I want to know whether there are any differences between 105 and Ultegra cassette and Rear Dérailleur.

I understand that there are minor differences in weight, which I am not really bothered about. I am most concerned about shifting. I am not an experienced rider but I would like to get the best for my money.

Will the Ultegra cassette give noticeably smoother shifting or longer life? there's £8 difference but if its not worth spending more then I don't really want to. Do they look any different?

The Ultegra rear derailleur looks nicer but costs an extra £15. is it really worth it?

I discounted the Ultegra levers as they are basically 105 with carbon levers and a few grams difference with an extra £50 on price tag.
Advice is appreciated


----------



## Richard L (Jun 16, 2014)

Doubt you will notice a difference beween 105 and Ultegra other than those you mentioned.


----------



## roadracer3 (Jan 22, 2015)

I did wonder that however people are generally saying there is a difference.


----------



## TiCoyote (Jun 28, 2005)

This review says that 105 cassettes are the most durable (or, at least, they are very durable) and last a long time: 
Shimano 105 5800 11-speed Groupset review | road.cc 

In my experience, a 6600 cassette shifts noticeably better than a 5700 cassette.


----------



## Z'mer (Oct 28, 2013)

I feel the 6700 rear derailleur is better than the 5700, for reasons outlined in this post
Dura Ace Feeling - Page 3

I have both, so this is from actual experience. 

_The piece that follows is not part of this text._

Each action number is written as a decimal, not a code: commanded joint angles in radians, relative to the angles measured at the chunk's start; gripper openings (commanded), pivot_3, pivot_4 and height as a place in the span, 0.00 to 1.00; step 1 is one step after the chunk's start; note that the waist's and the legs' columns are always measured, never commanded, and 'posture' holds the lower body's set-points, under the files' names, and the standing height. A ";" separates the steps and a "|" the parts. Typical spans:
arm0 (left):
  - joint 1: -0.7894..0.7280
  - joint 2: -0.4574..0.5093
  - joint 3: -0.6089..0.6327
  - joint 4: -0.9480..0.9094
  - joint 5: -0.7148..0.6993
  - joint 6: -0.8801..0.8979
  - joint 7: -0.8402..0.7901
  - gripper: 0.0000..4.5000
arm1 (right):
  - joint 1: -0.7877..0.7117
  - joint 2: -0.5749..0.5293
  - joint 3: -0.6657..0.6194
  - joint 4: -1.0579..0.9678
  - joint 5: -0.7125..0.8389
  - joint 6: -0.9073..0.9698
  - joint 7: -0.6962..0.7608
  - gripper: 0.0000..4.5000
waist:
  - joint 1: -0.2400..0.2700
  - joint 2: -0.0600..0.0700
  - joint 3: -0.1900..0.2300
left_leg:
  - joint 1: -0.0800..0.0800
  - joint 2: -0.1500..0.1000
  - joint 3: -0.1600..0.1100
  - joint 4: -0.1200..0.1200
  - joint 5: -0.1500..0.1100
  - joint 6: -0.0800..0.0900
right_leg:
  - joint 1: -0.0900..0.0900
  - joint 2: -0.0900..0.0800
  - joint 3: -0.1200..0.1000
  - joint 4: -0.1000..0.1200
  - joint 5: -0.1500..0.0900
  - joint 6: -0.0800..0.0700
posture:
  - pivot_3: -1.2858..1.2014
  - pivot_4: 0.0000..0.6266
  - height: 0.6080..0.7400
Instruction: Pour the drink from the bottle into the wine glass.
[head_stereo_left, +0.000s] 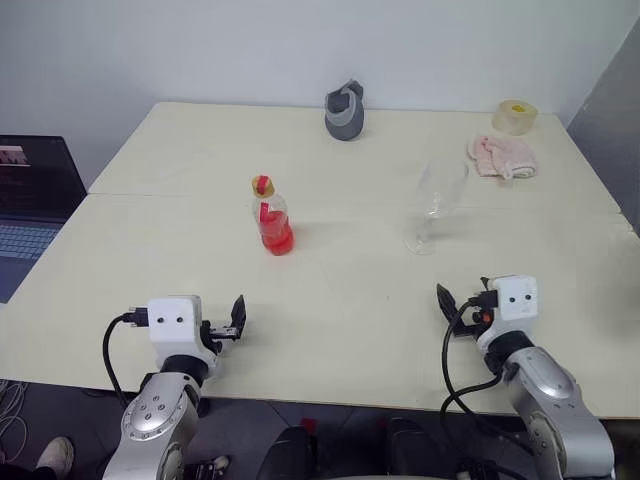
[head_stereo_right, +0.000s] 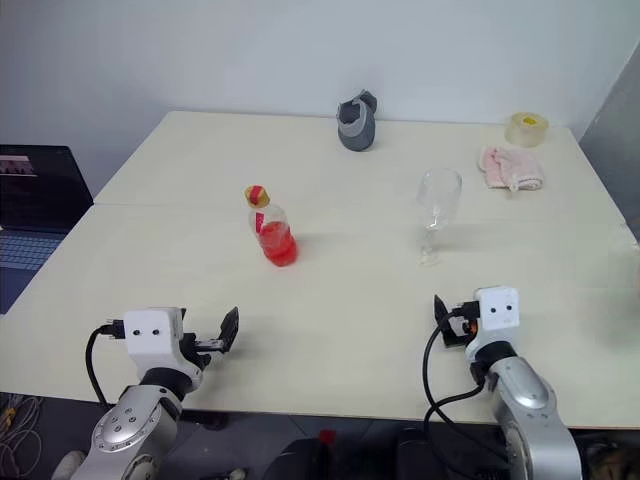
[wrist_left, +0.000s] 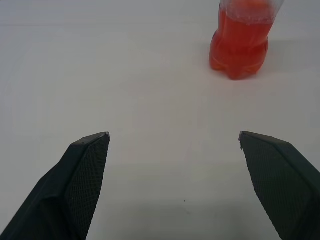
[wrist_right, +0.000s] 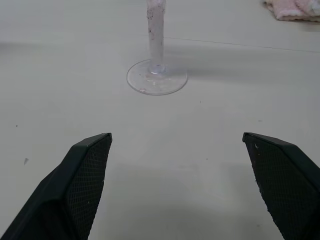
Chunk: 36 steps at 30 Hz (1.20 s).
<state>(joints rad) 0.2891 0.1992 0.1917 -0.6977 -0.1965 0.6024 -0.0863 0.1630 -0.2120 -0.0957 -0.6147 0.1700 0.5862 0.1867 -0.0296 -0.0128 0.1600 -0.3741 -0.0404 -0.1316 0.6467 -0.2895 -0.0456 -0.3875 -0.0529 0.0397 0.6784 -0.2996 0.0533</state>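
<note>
Table (head_stereo_left: 330, 330) w/ bottle (head_stereo_left: 272, 222) mid-left, upright, cap on; glass (head_stereo_right: 436, 213) mid-right, well apart. Left gripper (wrist_left: 172, 145) and right gripper (wrist_right: 175, 145) near front edge, both spread wide, holding nothing. Prob best: grab bottle low on body w/ left, steady stem w/ right, uncap before tipping.

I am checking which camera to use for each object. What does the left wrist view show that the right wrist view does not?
Left wrist view: the lower part of the bottle with its red drink, standing ahead of the open left end effector.
Right wrist view: the stem and foot of the glass, a pink cloth at the edge, ahead of the open right end effector.
Both: two black fingers spread wide over the pale table, holding nothing.
</note>
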 joint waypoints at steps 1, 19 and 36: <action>0.001 0.015 -0.005 -0.041 0.017 -0.006 -0.002 0.99 | -0.009 0.000 -0.004 -0.040 0.013 -0.014 0.000 1.00 | 0.000 0.000 0.000 | 0.000 0.000 0.000 0.000 0.000 0.000 | 0.000 0.000 0.000 0.000 0.000 0.000 | 0.52 0.24 1.00; -0.024 0.007 0.005 -0.019 0.008 -0.042 -0.010 0.99 | -0.018 -0.016 0.002 -0.025 0.019 -0.033 0.020 1.00 | 0.000 0.000 0.000 | 0.000 0.000 0.000 0.000 0.000 0.000 | 0.000 0.000 0.000 0.000 0.000 0.000 | 0.52 0.24 1.00; -0.214 0.141 0.055 0.278 -0.079 -0.195 -0.239 0.99 | -0.128 -0.200 0.045 0.068 0.295 -0.185 0.527 1.00 | -0.001 -0.001 0.001 | 0.001 0.000 0.000 0.000 0.000 0.001 | 0.002 0.000 -0.001 0.000 0.000 0.000 | 0.52 0.24 1.00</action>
<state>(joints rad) 0.0932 0.3232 0.2451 -0.4391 -0.2769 0.4556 -0.2968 0.0529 -0.3960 -0.0712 -0.5435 0.4549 0.4593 0.6591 -0.0301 -0.0137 0.1605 -0.3725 -0.0404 -0.1317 0.6467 -0.2898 -0.0448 -0.3857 -0.0526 0.0387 0.6781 -0.2995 0.0532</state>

On the cassettes, there is little difference between 4600/5700/6700 cassettes besides finish, weight, and available cog sets. They are all made in Japan in the same plant. The 4600 is cheapest but heaviest, the 5700 and 6700 are both lighter but almost identical weight and construction, except for finish. All work the same in shifting quality to me. I mostly use the 5700 12-27, which is only available in the 105 series.


----------



## MMsRepBike (Apr 1, 2014)

This post is for the 11 speed systems. 5800,6800 and 9000.

So this may not apply here but hey there's a nice video and whatever.



roadracer3 said:


> Will the Ultegra cassette give noticeably smoother shifting or longer life? there's £8 difference but if its not worth spending more then I don't really want to. Do they look any different?
> 
> The Ultegra rear derailleur looks nicer but costs an extra £15. is it really worth it?
> 
> ...


Yes, the Ultegra cassette will give longer life.
Yes, the Ultegra cassette looks different, it has a nicer finish on it.
Yes, the Ultegra cassette is worth the extra money.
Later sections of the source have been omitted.